*Task item*. Transcribe the listing from its top line through the line with "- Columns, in". Keep it exact, both ends included, and add nothing.

-*-

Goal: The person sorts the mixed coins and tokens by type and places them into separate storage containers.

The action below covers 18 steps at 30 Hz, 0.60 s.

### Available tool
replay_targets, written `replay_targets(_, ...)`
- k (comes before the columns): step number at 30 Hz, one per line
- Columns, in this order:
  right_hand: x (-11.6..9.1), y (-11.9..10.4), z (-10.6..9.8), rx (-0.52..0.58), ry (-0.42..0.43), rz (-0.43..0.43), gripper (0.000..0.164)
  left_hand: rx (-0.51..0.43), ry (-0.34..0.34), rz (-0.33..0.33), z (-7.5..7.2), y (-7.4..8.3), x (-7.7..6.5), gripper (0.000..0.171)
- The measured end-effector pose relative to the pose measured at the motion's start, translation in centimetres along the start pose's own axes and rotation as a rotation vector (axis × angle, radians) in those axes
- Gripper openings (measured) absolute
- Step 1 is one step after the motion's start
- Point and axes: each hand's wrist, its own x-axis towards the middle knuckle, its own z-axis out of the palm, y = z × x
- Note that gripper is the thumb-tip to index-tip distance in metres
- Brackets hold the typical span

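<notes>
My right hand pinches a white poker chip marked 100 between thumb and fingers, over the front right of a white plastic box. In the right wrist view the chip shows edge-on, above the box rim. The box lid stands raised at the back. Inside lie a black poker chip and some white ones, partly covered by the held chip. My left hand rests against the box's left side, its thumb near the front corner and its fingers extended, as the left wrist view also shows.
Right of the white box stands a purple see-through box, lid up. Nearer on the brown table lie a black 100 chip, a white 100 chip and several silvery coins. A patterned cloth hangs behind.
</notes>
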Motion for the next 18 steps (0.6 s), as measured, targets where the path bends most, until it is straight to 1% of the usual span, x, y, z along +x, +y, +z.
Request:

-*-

*Answer to this problem*.
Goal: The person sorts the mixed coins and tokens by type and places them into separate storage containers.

The action below covers 18 steps at 30 Hz, 0.60 s.

### Available tool
replay_targets, written `replay_targets(_, ...)`
- k (comes before the columns): step number at 30 Hz, one per line
- Columns, in this order:

No further work is required for this exercise.